### [What is being asked]
Return exactly the span of lines in the following data that opens with the line containing "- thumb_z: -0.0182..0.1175" and closes with the line containing "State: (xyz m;". Include nothing else.

^^^^

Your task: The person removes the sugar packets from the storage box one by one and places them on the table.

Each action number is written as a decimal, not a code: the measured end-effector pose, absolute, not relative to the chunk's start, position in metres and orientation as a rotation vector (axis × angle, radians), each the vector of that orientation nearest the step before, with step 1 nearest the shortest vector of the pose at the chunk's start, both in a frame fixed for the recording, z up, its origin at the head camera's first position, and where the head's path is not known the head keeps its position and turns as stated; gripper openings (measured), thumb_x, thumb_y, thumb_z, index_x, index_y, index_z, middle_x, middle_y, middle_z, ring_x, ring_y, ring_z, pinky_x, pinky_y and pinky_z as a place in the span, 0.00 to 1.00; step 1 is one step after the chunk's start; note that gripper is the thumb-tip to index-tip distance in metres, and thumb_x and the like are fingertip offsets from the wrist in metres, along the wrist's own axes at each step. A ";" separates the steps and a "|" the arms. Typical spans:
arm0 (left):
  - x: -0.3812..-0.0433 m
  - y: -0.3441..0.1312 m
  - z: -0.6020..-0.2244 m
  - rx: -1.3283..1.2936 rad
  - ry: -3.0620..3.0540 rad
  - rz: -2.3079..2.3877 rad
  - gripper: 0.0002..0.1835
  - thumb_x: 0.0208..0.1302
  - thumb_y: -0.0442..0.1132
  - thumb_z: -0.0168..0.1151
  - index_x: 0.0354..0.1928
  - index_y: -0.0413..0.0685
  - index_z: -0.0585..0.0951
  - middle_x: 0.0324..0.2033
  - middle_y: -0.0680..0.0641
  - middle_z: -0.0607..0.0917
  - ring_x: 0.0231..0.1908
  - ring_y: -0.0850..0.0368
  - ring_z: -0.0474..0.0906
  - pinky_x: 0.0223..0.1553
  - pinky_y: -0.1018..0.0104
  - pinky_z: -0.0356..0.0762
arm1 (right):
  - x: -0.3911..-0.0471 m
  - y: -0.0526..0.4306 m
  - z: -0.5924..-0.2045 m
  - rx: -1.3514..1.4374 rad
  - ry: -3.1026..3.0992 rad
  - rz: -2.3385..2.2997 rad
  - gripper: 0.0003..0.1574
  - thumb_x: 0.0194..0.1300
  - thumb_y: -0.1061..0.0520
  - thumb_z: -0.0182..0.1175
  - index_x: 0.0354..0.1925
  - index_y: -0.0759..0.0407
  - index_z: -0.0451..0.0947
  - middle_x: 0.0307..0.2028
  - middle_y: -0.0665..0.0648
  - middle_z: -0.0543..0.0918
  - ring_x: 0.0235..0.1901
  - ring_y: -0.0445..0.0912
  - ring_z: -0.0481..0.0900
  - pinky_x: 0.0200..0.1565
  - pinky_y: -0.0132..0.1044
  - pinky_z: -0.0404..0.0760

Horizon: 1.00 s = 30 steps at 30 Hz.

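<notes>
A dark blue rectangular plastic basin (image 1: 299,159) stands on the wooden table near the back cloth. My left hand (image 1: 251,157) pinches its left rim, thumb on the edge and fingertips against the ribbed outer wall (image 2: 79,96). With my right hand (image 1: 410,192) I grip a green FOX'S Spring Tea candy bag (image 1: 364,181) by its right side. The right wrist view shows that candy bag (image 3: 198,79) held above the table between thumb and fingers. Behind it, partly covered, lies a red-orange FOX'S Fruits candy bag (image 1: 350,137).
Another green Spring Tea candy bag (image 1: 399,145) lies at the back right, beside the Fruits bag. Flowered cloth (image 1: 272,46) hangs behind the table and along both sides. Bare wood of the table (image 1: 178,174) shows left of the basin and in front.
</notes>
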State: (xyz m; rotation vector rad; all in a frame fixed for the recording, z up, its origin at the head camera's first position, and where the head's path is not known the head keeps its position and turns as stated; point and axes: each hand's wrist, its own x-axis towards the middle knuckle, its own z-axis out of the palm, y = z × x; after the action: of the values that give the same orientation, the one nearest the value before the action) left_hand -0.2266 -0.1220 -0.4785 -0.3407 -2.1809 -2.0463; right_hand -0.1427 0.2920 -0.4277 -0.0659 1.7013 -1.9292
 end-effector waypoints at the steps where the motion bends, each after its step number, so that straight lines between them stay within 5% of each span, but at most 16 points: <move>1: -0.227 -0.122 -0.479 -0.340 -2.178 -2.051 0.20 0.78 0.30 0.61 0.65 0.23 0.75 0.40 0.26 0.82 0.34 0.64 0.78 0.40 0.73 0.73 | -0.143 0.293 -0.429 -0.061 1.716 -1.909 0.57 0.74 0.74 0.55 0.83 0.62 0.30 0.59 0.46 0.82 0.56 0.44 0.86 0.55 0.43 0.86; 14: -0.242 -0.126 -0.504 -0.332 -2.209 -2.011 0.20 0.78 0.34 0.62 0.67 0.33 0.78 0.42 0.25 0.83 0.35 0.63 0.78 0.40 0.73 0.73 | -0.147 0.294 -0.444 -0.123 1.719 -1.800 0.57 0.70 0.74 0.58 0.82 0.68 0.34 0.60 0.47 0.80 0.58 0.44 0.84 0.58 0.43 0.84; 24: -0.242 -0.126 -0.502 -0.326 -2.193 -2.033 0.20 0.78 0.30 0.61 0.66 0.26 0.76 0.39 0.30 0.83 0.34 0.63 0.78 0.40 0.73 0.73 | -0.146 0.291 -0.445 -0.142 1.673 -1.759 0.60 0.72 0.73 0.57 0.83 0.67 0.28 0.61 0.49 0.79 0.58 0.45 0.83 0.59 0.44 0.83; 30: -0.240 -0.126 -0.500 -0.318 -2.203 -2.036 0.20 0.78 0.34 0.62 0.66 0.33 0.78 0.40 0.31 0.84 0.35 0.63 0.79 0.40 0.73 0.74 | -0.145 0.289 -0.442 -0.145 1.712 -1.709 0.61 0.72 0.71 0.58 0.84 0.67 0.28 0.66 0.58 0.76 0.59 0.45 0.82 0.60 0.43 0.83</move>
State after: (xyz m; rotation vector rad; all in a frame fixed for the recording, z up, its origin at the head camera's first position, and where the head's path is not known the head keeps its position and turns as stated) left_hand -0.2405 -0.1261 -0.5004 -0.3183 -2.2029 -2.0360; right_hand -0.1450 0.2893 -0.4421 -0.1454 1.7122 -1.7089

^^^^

### [Exercise response]
  - thumb_z: -0.0182..0.1175
  - index_x: 0.0354..0.1925
  - index_y: -0.0759..0.0407
  - index_z: -0.0451..0.0947
  - middle_x: 0.0307..0.2028
  - middle_y: -0.0665..0.0648
  - middle_z: -0.0543..0.0918
  - ring_x: 0.0235..0.1901
  - ring_y: -0.0445..0.0912
  - ring_z: -0.0481..0.0900
  - pinky_x: 0.0200..0.1565
  - pinky_y: -0.0132..0.1044
  - pinky_z: -0.0404..0.0760

Horizon: 1.00 s = 30 steps at 30 Hz.

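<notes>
A dark blue rectangular plastic basin (image 1: 299,159) stands on the wooden table near the back cloth. My left hand (image 1: 251,157) pinches its left rim, thumb on the edge and fingertips against the ribbed outer wall (image 2: 79,96). With my right hand (image 1: 410,192) I grip a green FOX'S Spring Tea candy bag (image 1: 364,181) by its right side. The right wrist view shows that candy bag (image 3: 198,79) held above the table between thumb and fingers. Behind it, partly covered, lies a red-orange FOX'S Fruits candy bag (image 1: 350,137).
Another green Spring Tea candy bag (image 1: 399,145) lies at the back right, beside the Fruits bag. Flowered cloth (image 1: 272,46) hangs behind the table and along both sides. Bare wood of the table (image 1: 178,174) shows left of the basin and in front.
</notes>
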State: (xyz m; rotation vector rad; all in a frame fixed for the recording, z up, its origin at the head camera's first position, and where the head's path is not known the head keeps its position and turns as stated; point and axes: each hand's wrist, its own x-axis towards the middle knuckle, its own z-axis out of the palm, y = z × x; after the action: of the values that give the same orientation, the one nearest the value before the action) left_hand -0.2266 -0.1220 -0.4785 -0.3407 -2.1809 -2.0463; right_hand -0.1427 0.2920 -0.4277 -0.0659 1.7013 -1.9292

Nothing remains to add to the answer.